A directDraw thingy? maybe, it might work out in opencv, since it’s all C/C++ anyways.
Computer vision, fninished implementing the Harris Corner detector, using Gaussian, or was it the delta matrix? can’t remember. It’s ok algorithm, some points don’t lie exactly on corners, maybe near. Some point, perhaps due threholding, see to lie on an edge, but to humans it doesn’t look to be a corner.
Then fun with scale invariance, help from Laplacian filters, varying either image size or sigma size of the filter.
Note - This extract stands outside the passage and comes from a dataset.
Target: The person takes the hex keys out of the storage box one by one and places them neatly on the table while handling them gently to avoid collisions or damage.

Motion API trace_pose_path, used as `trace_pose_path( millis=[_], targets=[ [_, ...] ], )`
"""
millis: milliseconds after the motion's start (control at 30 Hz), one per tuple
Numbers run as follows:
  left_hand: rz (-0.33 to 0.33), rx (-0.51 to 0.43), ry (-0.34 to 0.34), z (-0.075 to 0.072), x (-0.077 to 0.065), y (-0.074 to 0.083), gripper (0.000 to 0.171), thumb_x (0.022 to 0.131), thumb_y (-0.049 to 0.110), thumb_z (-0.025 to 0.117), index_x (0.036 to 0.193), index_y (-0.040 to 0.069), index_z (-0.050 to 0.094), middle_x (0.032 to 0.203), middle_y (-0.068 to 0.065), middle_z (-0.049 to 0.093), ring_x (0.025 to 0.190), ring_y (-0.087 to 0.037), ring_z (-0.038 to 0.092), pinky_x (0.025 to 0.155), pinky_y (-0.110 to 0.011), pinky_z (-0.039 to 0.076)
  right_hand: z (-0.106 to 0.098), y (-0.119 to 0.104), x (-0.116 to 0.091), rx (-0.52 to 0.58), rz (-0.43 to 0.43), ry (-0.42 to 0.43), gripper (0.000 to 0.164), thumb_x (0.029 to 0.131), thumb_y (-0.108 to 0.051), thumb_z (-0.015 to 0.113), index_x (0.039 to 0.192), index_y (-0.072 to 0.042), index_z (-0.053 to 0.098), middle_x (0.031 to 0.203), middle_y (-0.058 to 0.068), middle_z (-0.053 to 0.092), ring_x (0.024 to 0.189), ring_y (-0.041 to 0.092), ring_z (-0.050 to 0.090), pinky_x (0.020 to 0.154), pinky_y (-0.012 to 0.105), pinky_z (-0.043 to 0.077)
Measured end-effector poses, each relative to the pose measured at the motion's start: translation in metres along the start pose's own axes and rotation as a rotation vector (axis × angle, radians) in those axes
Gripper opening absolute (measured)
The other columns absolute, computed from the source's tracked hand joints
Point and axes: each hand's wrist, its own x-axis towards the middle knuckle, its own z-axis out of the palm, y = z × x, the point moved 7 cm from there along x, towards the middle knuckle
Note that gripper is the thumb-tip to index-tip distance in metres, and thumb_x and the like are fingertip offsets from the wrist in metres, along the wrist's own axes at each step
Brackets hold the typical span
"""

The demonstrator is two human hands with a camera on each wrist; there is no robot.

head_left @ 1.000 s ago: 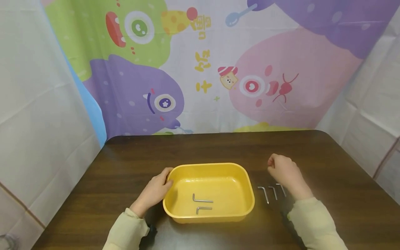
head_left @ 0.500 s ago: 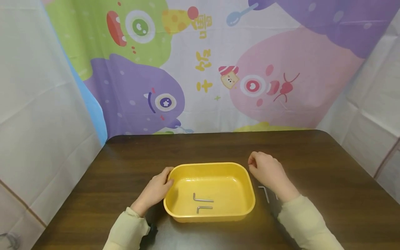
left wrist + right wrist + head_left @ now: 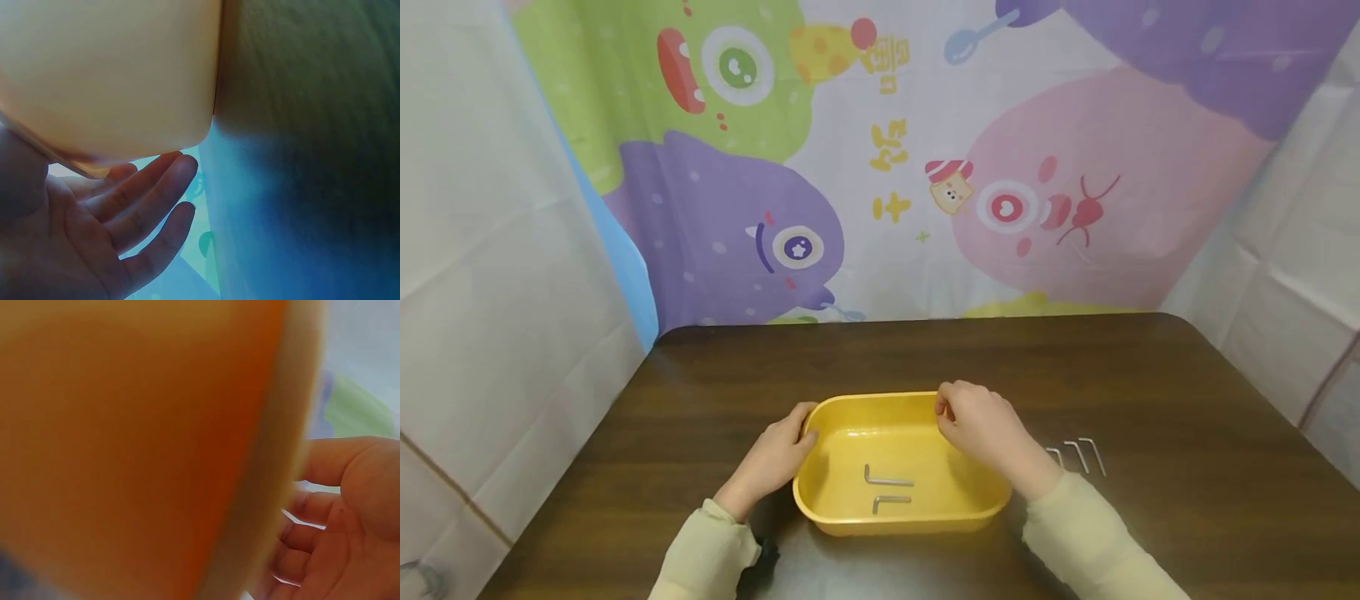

Recursively halving the image to use the filter to detect blobs is pretty fast, but at some point I think the scaling or sigma needs to change in lesser increments than 2^n. When the filter convolves with the image, we get a ‘response intensity’, of how an area sigma sized might be ‘a’ blob. So the size of blob is dependent on sigma size and image scale factor, unless other methods are used to extract the size (clustering, aggregating, anyone??).
Lastly image to image alignment took the most time. All three of these algorithms were done in under two days, but some errors in image alignment dragged on. It uses SIFT descriptors from a prebuilt program (thanks to David Lowe), it’s awesome for describing ‘unique’ feature points. Then run iterative RANSAC to match points, compute potential transformation, and transform image 1 into the affine transform closest to an image 2 appearance. After fixing a stupid conceptual error I had on SIFT, the algorithm worked like AWESOME, under only 20 RANSAC iterations. It’s probably more accurate than even manually photoshoping it!